Lisa sangat lelah secara mental. Dia tidak terlalu ingat apa yang terjadi, meski dia senang karenanya. Dia ingin Jennie tetap di sini, dia ingin Jennie mengerti tanpa harus menceritakan seluruh kisah buruk tentang dirinya. Tapi dia tidak bisa.

Lisa menghela nafas.

"Kamu benar, Nini. Kamu tidak pantas menerima ini. Aku tidak pantas untukmu." Lisa berkata dengan letih. "Aku akan bilang pada Mommy, Daddy, dan orang tuamu bahwa kamu tidak perlu lagi menahanku."

"Apa maksudmu?" Jennie tidak menyukai suaranya.

"Aku tidak baik untukmu, Nini" Lisa menghela nafas berat. “Lupakan saja oke? Kita akan tetap berteman jika kamu mau.”

"Aku bisa memutuskan sendiri apa yang baik dan apa yang tidak untukku.” Nada suaranya meningkat karena kata-kata.

"Aku berantakan, Jennie! Apa kamu tidak melihatnya?!" Lisa memprovokasi. "Hidupku berantakan, aku mengacaukan segalanya! Kenapa kamu berusaha keras agar ini berhasil? Aku bukan orang yang kamu ingin menghabiskan hidupmu bersama!" Dia berteriak.

Jennie meringis melihat Lisa frustrasi yang belum pernah dilihatnya sebelumnya.

"Aku didiagnosis menderita PTSD. Kamu bisa dibilang duduk bersama orang gila sekarang! Kenapa kamu tidak pergi saja!?"

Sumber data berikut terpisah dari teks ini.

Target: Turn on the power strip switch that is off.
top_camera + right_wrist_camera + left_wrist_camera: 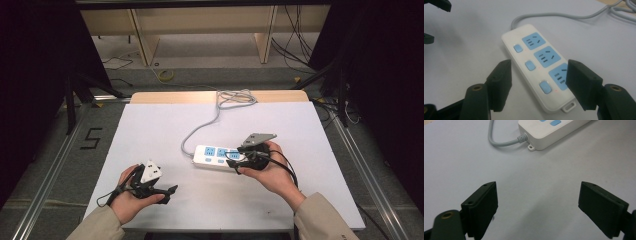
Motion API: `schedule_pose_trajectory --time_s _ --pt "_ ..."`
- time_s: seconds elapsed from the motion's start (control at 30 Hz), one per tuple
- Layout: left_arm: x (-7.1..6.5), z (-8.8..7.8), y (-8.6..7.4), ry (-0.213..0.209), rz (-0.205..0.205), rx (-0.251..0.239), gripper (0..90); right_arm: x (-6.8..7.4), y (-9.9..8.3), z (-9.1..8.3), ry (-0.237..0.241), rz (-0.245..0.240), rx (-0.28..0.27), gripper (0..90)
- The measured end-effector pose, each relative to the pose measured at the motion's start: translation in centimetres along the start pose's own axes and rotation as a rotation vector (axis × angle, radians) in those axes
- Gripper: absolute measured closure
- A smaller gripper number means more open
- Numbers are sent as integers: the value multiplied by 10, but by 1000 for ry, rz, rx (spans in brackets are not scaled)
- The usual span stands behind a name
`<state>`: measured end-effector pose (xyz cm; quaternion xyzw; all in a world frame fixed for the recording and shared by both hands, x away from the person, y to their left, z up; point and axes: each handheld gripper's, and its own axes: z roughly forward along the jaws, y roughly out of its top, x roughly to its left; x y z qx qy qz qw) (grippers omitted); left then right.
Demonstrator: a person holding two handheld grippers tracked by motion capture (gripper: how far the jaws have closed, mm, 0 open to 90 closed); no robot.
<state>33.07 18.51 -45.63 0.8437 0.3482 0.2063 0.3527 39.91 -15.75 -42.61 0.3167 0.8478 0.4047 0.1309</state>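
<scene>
Two hand-held grippers are over the white-topped desk (150,130). A white plastic power strip with three blue sockets and blue switches (216,155) lies near the desk's middle, its grey cable (200,127) running to the far edge. The right hand-held gripper (537,86) is open, jaws straddling the strip's end, apparently not touching it. The left hand-held gripper (537,205), near the front left corner, gapes wide over bare desk.

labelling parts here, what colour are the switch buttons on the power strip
Light blue, matching the socket faces, on the white power strip. The buttons show best in the right gripper view.
</scene>
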Motion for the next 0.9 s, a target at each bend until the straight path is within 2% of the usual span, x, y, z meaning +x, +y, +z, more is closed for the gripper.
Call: schedule_pose_trajectory --time_s 0.2,0.43,0.67,0.9 --pt "0 0 0 2 -3 0 156 0 -14 -17 15 8 -30 357" --pt "0 -1 0 3 -4 -3 156 0 -36 -39 13 23 -98 344" --pt "0 -1 0 2 2 -1 156 0 -58 -58 3 49 -109 338" --pt "-4 -1 2 -13 3 -6 156 -3 -66 -65 -9 64 -122 328"
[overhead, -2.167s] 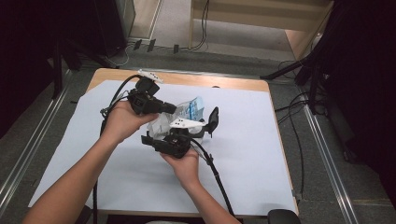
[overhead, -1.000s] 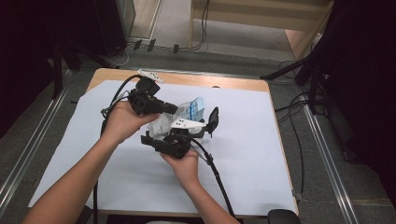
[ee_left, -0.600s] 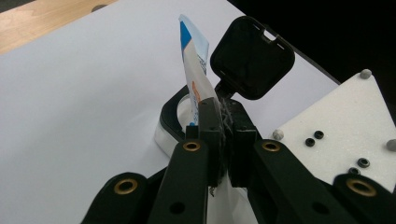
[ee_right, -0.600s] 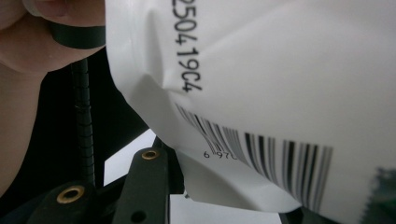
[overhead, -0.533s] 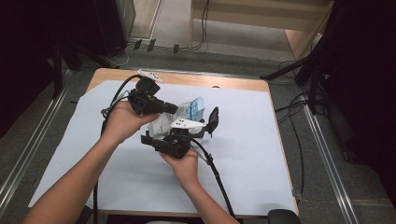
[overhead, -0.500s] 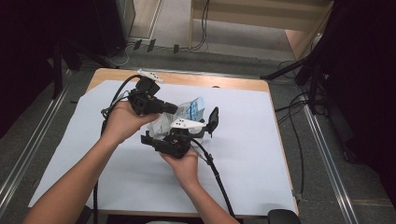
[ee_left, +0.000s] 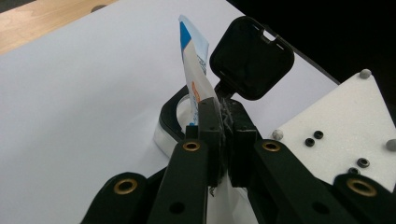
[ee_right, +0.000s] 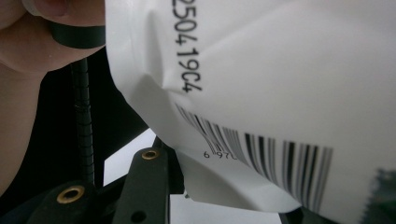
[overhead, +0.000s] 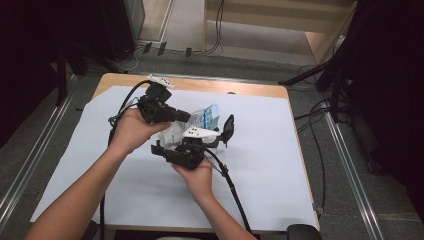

Melihat reaksi Jennie, Lisa menahan diri. Dia menjinakkan dan meniupkan udara untuk menenangkan diri. Napasnya terengah-engah dan kepalanya hampir meledak. Dadanya menyempit begitu kencang dan terasa nyeri. Meski begitu, dia tidak ingin menakuti Jennie. Jika mereka ingin mengakhirinya sekarang, setidaknya dia melakukannya dengan cara yang benar.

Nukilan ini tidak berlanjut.